WILDWEED
SYMPATHY FOR THE RECORD INDUSTRY, 2005
In
addition to The Gun Club’s Mother Juno, Sympathy
for the Record Industry just re-released Jeffrey Lee Pierce’s
first solo album, Wildweed. Recorded in London in 1985,
this is Pierce’s most poppy and new wavey record. Craig Leon,
whose production credits by this point included such classics as
the first albums of both The Ramones and Suicide, does some pretty
slick work. While Pierce handles all of his guitars for the first
time, his studio band includes drummer Andy Anderson who just departed
from The Cure and John MacKinzie who was between Wham! sessions.
The highpoint of Sympathy’s release is the added bonus tracks
- the experimental poems and songs from the seven-inch that accompanied
the original LP.
The eerie
cover, picturing Pierce in black and white, staring into the distance
with a shotgun slung over his shoulder, gives as much of an indication
of the thematic material inside as much as the session musicians
do the musical material. While the polished music could use a little
grit at times, the lyrics are the opposite. While Pierce continues
to sing about some of his favorite themes - murder, sex, pain, failure,
debauchery, drugs, and prostitution, the murder part of the equation
is accentuated.
The first
song, “Love and Desperation,” displays Pierce’s
significant progress as a singer, songwriter, and guitarist - containing
a few of his best lines (“somebody hurts you, so you hurt
me/who hurts somebody else, why on down the road/who hurts somebody
else who goes on home… with you). Starting out almost as if
it is might become a no-wavey Contortions type of song, “Love
and Desperation” quickly moves into its pop/ska foundation.
Pierce’s guitar solo, while showcasing his ability, contains
no small amount of cheese. “Sex Killer” is a beat oriented
1980s pop number whose the title gives away the subject matter.
“Cleopatra Dreams On” is almost R.E.M.-ish but contains
some of Pierce’s best Television-style guitar lines. With
its walking bass, “Sensitivity” is jazzy and interesting
despite the production. Just in case you were confused about Pierce
singing a song about this subject, the chorus is: “Sensitivity
is not in you and not in me.”
Next,
the rootsy “Hey Juna” picks up the pace with another
walking bass line and big ghostly production. The lyrics, sung in
English, Japanese, and Spanish, phrased and themed in the style
of Willie Dixon’s “Wang Dang Doodle,” mention
Baby Romi (Mori, his girlfriend at the time), Murray the Man (Mitchell,
a friend from the Fur Bible and Siouxie and the Banshees), Kid the
Squid (Congo Powers, best friend and Gun Club band-mate), and Nick
the Cave (I’ll let you guess this one). Asking, “is
it uptown or down… yellow, black or brown… Chinatown
or funkytown?”, the INXS new wave “Love Circus”

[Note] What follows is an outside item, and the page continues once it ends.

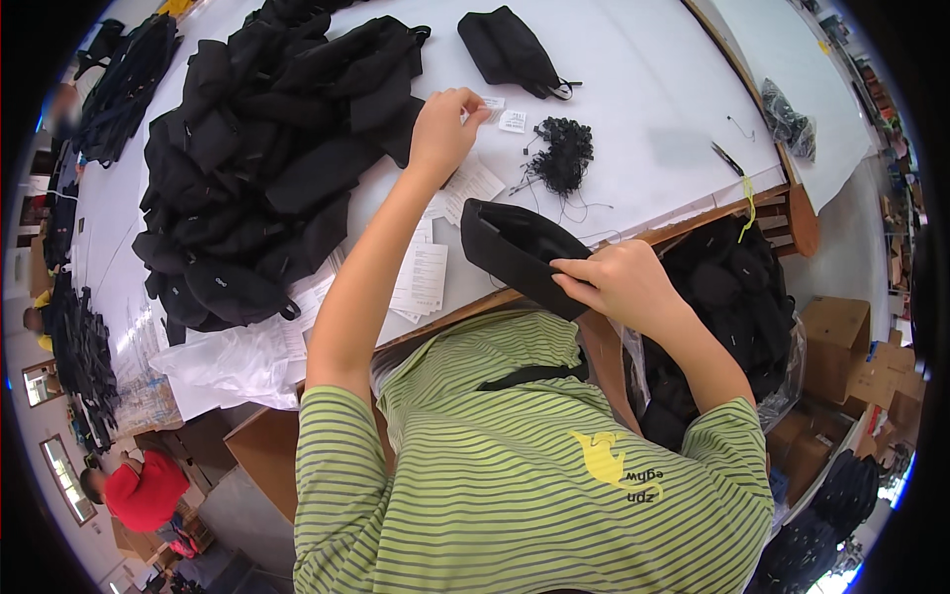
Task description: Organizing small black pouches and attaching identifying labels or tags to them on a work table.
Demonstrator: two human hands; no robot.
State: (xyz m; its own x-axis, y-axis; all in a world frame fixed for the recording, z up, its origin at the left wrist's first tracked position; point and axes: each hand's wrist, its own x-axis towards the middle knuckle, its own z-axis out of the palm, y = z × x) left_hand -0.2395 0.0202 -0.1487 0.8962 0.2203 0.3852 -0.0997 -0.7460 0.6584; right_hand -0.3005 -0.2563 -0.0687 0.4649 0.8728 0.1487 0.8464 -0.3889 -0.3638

declares, “we haven't seen anyone dead like you / since a
war was near.” As Pierce concludes “you got a price
that is not so nice / you got demise written on your mind,”
one can’t help but wonder if the singer was directing these
lines at himself. “Wildweed,” the punk number on the
record, is the story of a man who kills his wife and children so
he can no longer hurt them. Not “The Stranger,” the
protagonist sets the house on fire and heads to Mexico. While the
song suffers a bit from the sterile production, Pierce’s spazzy
solo deserves special praise. With “The Midnight Promise,”
Pierce ends the album as he began it – with a Jamaican-tinged
pop song. The chorus is very Television, or even, The Las Vegas
Story. In addition to perhaps the best music here, “The
Midnight Promise” also contains some Pierces most interesting
and perverse imagery (“your breathe on the window rings the
note/ you’re always coughing from the smoke and hatching children
in your throat”). This one is about an East Village junkie
prostitute. The only hitch is that the guitar, played a bit like
Tom Verlaine, somehow comes off like a cross between late-period
David Gilmour and Stevie Ray Vaughan. Pierce redeems himself at
the ending as the song fades into a solo acoustic Mississippi John
Hurt style instrumental part.
The most
interesting part of the CD is the bonus tracks. “Open the
Door Osris” is a Burroughsy poem accompanied by a rough almost
jazzy fluit. “The Fertility Godess” is all spoken word
delivered a bit like Ed Sanders. The fertility godess, as it turns
out, is a speedfreak (“I know she’s been awake for weeks…
her skin a grey corpse banner – the flag for all of the amphetemine
nations of the world”). “Portrait of the Artist in Hell”
is a free jazz punk rock number with insane feedback and screaming.
“Chris and Maggie Meet Blind Willie Johnson at a James Brown
Concert” is, as promised, a conversation over, as promised,
a James Brown groove.
There
are a number of good songs and good ideas here. I think my problem
is primarily the production. But for those who like the eighties
pop and new wave sounds, I would recommend this. This of course
is also a must for rabid Gun Club enthusiasts.